Eli, 27, Lawrence, KS
i like just about anything that rocks or gently lulls me to sleep, just one shelf of my CD collection has Nile, NIN, Norah Jones, Opeth, Ozzy, Pantera and Pink Floyd, and my most played in iTunes (amongst what little i have bothered to rip) is Cult of Luna, Cynic and Imogen Heap

in both music and movies, i like epic shit, i like it a lot, Conan, LotR, the Alien series, Batman, rpg games, comics, all sorts of shit like that

my all time greatest crushes would be Joan Jett, Catwoman, Tank Girl, Norah Jones, and Ellen Ripley (not Sigourney Weaver, just Ellen "baddest assed chick EVER" Ripley)


----------



## Cyanide Assassin (Oct 1, 2010)

this sounds like too much fun to miss out on

Danny Bolyn, 22 y/o.
Born in Joliet, Illionois, USA.
Currently in Chicago, Illinois, USA.
Occupation: Event Specialist, Service Clerk.
Interests: Guitar, Bass, Drums, vocals, programming, recording, bad ass tech death bands
Hobbies: playing guitar, finding new music, going to local shows and supporting the local bands..


----------



## aslsmm (Oct 1, 2010)

josh your going to need to have help catching up on all the theam song requests. you better get randy or techromancer to help you furnish theam songs for every one. 
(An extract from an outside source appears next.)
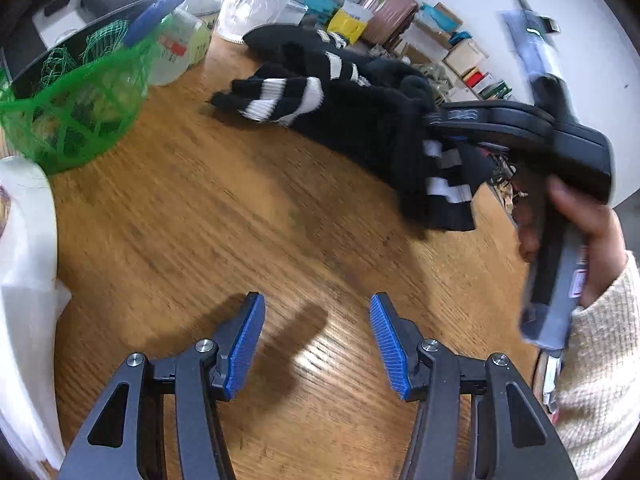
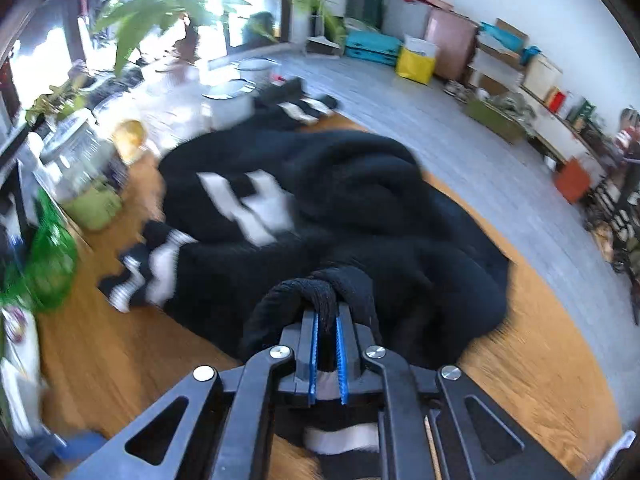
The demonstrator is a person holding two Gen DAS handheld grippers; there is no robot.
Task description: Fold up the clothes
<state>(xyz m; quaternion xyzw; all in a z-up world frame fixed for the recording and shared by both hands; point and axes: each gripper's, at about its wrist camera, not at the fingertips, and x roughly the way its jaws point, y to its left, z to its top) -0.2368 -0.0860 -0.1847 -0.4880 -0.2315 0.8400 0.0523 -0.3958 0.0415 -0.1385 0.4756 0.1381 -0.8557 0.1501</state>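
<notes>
Sweater (image 2: 360, 216) fabric, black with white stripes, was pinched between the blue pads (image 2: 341, 356) of the right gripper (image 2: 327, 344), whose jaws had closed together on a bunched fold of the knit. From the left wrist view, that same right gripper (image 1: 436, 120) reached in from the right side, nose buried in the garment, a hand (image 1: 576, 232) in a cream sleeve (image 1: 600, 360) wrapped round its grip and tilted downward toward the table. The left gripper (image 1: 316, 344) hung over bare wood with its jaws standing apart and nothing between them, well short of the cloth.

The sweater (image 1: 352, 112) lay rumpled on the wooden table (image 1: 200, 220), a striped cuff (image 1: 280, 100) trailing toward a green mesh basket (image 1: 76, 112) at the table's left edge.

By my reading, the step in hand was gathering and dragging the garment out to spread it before any fold. The next move would call for the left gripper to come forward and take a second hold, likely near the cuff or hem, so both could pull the cloth flat.
</notes>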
btw the names aaron scott lopez, im not mexican, i was adopted. 
resides in: im from oregon and i love the ducks.
occupation: im in nursing school and goingt to be getting a masters so i can be a nurse practioner. currently in a care home for old folks.
hobbies: pretending im zakk wylde when no ones looking, the early zakk when he was with ozzy. i like to swear because those are some of the funnest words to say. like this FUCK! see it's fun. surfing, customizing guitars and i have a burmese python.


----------



## josh pelican (Oct 1, 2010)

fuuuuuuu

I didn't expect so many people to ask for a theme song. I will catch up as soon as I get some coffee into me. If anyone wants to help me catch up in the mean time, shoot me a PM. I have a few in mind for some people who haven't posted yet, but I'm holding out in hopes they do.


----------



## Wingchunwarrior (Oct 1, 2010)

Name: Cormack Peters
Location:Reading England but have lived in Ireland and Costa Rica
Ocupation: student 
Interests:Guitar, body-building,wing chun kung fu,mma,Movies(martial arts and action)Boats,video games,hoes
Heros:Arnold schwarzenegger,Nicolas Tesla,Mirko Cro Cop,Chuck Liddel,Wong Shun Leung


----------



## Joeywilson (Oct 1, 2010)

josh pelican said:


> I suppose so.



Noooo I take it back! Don't be mad Josh! 


I am Joey.
I'm going to university to get my degree in guitar performance.
I run everyday.
I have strechy ears.
I live in Van-city brooooo.


----------



## matty2fatty (Oct 1, 2010)

My turn

I live in the same city as you
We've had an awkward conversation at an Ion Dissonance show
I love coffee and sleep equally, creating several lifestyle problems
I just bought a brand spankin new sport bike as a graduation present for myself
Go!


----------



## Thaeon (Oct 1, 2010)

Joel Price
I live in Oklahoma City
I'm a performance guitar student
I'm primarily a Prog Rock/Metal guy, however I like a lot of avant garde jazz, rock and minimalist stuff as well as intelligent electronic music.
Tool, Nine Inch Nails and Muse are my favorite bands.
I like comic books...


----------



## Varcolac (Oct 1, 2010)

Yeah sure. 

My full name is Peter Connor Patrick Mannion. Why have one name when you can have four?
I am a recently post-graduated jobseeker with a Masters' degree in history and nothing to show for it.
My interests are, in no particular order, speculative fiction; videogames of a story-telling bent; real ale; moral superiority; intellectual superiority; fine whiskies; sex with a willing female co-participant; educating myself; educating others; travelling far and wide; laughing at religion; attempting to convert street-preachers to misotheism; OH GOD FINDING A JOB HELP; learning new instruments; playing and writing music from pop to extreme groove/prog/black/thrash by way of reggae, folk, punk, death metal and rockabilly; and listening to just about everything else. Oh, and coffee. 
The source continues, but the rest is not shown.